FeatureSelectionConverter
The fitted selector instance (self).

get_metadata(cls) -> 'Dict[str, Any]'

Defined on BaseConverter

Get metadata for the converter, used by the DashAI frontend.

Parameters

cls : type
The converter class (injected automatically by Python for classmethods).

Returns

Dict[str, Any]
Dictionary containing display name, short description, image preview path, category, icon, color, and whether the converter is supervised.

get_output_type(self, column_name: str = None) -> DashAI.back.types.dashai_data_type.DashAIDataType

Defined on FeatureSelectionConverter

Return the original DashAI data type of a retained column.

Parameters

column_name : str, optional
The name of the retained column. Defaults to None.

Returns

DashAIDataType
The original type of the column. Falls back to float64 when the input type is unknown (feature selectors only operate on numbers).

get_schema(cls) -> dict

Defined on ConfigObject

Generates the component related Json Schema.

Returns

dict
Dictionary representing the Json Schema of the component.

transform(self, x: 'DashAIDataset', y: Optional[ForwardRef('DashAIDataset')] = None) -> 'DashAIDataset'

Defined on SklearnWrapper

Transform the data using the fitted scikit-learn transformer.

Parameters

x : DashAIDataset
The input dataset to transform.
y : DashAIDataset, optional
Not used. Present for API consistency. Defaults to None.

Returns

DashAIDataset
The transformed dataset with updated DashAI column types.

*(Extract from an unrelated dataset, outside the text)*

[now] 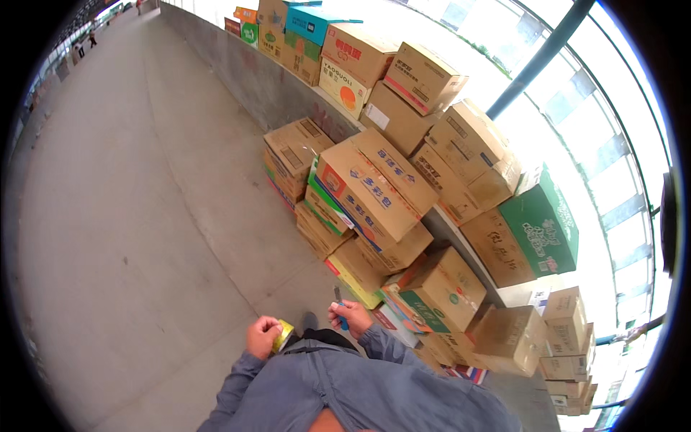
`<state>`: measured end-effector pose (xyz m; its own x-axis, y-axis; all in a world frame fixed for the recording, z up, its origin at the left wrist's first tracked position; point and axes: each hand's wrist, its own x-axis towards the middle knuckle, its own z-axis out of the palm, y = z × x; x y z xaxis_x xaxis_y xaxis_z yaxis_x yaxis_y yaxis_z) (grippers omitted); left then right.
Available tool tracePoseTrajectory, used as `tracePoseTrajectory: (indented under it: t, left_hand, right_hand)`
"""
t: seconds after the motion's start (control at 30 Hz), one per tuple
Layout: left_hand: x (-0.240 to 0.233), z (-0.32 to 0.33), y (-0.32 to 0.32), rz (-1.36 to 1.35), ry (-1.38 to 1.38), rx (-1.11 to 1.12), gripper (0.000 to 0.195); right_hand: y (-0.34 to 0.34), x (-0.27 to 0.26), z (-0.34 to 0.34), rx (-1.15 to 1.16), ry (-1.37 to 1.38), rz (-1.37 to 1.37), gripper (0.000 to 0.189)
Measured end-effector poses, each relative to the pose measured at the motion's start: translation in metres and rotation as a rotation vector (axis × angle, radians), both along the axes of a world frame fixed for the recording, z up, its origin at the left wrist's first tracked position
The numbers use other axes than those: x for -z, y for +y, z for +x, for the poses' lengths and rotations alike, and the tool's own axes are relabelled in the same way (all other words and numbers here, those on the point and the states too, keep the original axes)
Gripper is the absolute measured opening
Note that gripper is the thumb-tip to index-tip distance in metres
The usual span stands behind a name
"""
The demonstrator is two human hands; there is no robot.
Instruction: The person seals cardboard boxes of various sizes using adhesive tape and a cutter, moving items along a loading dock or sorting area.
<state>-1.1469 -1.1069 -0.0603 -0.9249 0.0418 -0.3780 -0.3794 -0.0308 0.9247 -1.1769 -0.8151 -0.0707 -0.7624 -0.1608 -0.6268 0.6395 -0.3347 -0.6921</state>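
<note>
My left hand (260,338) grips a roll of yellow adhesive tape (284,333) in front of my waist. My right hand (354,318), a little further right, is closed around a small blue-handled tool (343,322), which looks like a utility knife, with its dark tip pointing away from me. Closest to that hand are stacked cardboard cartons, among them a box with a yellow side (360,282) and a brown and green carton (445,291). A large brown carton with blue and red print (378,186) lies taped over on top of the pile ahead.
A low concrete wall (227,67) runs along the right, with more cartons stacked on its top, including a green box (545,227). A blue-green metal pole (540,59) rises behind them. Concrete floor (135,205) stretches left. People (93,39) stand far off.
</note>
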Motion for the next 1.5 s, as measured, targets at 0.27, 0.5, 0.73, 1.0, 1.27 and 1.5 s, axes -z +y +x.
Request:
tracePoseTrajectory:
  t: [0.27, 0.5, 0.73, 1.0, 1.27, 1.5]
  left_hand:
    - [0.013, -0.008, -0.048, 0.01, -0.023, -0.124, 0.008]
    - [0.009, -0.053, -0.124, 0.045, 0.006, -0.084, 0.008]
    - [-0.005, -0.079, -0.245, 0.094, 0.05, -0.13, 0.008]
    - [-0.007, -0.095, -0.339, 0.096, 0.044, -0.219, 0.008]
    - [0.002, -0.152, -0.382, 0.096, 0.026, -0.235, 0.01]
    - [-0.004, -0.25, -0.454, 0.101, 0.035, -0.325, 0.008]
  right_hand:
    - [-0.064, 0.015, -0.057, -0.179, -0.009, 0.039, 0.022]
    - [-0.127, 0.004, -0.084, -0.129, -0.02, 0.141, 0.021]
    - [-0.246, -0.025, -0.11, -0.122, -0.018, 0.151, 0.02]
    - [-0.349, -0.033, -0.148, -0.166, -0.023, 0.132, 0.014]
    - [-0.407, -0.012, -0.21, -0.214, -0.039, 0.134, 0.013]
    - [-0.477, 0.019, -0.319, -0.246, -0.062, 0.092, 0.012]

validate_and_transform(self, raw_data: dict) -> dict

Defined on ConfigObject

It takes the data given by the user to initialize the model and returns it with all the objects that the model needs to work.

Parameters

raw_data : dict
A dictionary with the data provided by the user to initialize the model.

Returns

dict
A validated dictionary with the necessary objects.